■ PROBLEM DETAILS ■
Look through the listing for the word "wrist". Copy each line that has it.

[[ GIVEN INFORMATION open ]]

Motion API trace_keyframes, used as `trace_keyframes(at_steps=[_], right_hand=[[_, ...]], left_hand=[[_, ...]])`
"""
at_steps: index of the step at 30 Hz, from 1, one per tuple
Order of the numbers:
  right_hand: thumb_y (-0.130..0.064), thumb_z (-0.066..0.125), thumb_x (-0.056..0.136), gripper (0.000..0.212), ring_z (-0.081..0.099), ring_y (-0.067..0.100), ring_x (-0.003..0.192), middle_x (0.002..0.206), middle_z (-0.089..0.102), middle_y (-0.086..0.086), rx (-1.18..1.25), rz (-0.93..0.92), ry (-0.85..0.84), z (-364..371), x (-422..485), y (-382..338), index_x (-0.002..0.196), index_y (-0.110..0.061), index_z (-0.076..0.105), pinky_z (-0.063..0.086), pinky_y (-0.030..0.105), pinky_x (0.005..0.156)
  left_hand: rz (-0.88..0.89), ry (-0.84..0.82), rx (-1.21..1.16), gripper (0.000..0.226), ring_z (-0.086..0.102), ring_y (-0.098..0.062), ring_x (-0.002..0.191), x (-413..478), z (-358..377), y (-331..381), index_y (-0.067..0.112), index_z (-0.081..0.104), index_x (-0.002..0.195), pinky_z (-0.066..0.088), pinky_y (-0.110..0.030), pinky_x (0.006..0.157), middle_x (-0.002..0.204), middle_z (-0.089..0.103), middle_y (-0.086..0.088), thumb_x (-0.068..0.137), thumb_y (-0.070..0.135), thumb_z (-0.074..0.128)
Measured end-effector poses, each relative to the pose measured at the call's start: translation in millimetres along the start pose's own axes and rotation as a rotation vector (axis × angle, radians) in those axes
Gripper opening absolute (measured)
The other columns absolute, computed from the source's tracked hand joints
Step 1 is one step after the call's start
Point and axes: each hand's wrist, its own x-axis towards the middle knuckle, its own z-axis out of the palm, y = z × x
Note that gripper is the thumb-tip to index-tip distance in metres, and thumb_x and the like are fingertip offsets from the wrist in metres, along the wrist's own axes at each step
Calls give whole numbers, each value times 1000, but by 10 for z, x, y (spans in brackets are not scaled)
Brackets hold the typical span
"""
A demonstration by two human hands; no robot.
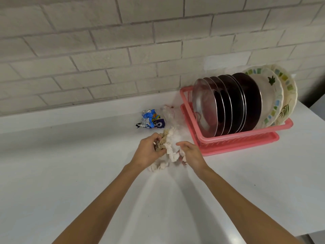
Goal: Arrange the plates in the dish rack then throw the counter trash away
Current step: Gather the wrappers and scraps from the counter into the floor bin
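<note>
A pink dish rack (228, 140) stands at the right of the white counter (70, 155), with several plates (233, 103) upright in it: steel, dark and patterned ones. In front of the rack lies crumpled white tissue (171, 154) mixed with brownish scraps (164, 140). My left hand (149, 150) grips the brownish and white wad. My right hand (190, 153) has its fingers curled around another bit of the tissue. Behind the hands lie a blue snack wrapper (150, 119) and a clear plastic bag (168, 114).
A pale brick wall (123, 50) backs the counter. The counter's right edge (309, 110) runs just past the rack, and its front edge (299, 233) shows at the lower right.
</note>
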Motion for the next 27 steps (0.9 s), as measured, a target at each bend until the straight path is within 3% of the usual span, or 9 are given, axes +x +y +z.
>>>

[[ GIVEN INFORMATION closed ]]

■ YOUR SOLUTION ■
Point and axes: each hand's wrist, its own x-axis towards the middle knuckle, its own z-axis out of the palm, y = z × x
Note that gripper is the thumb-tip to index-tip distance in metres, and thumb_x and the like are fingertip offsets from the wrist in metres, along the wrist's own axes at each step

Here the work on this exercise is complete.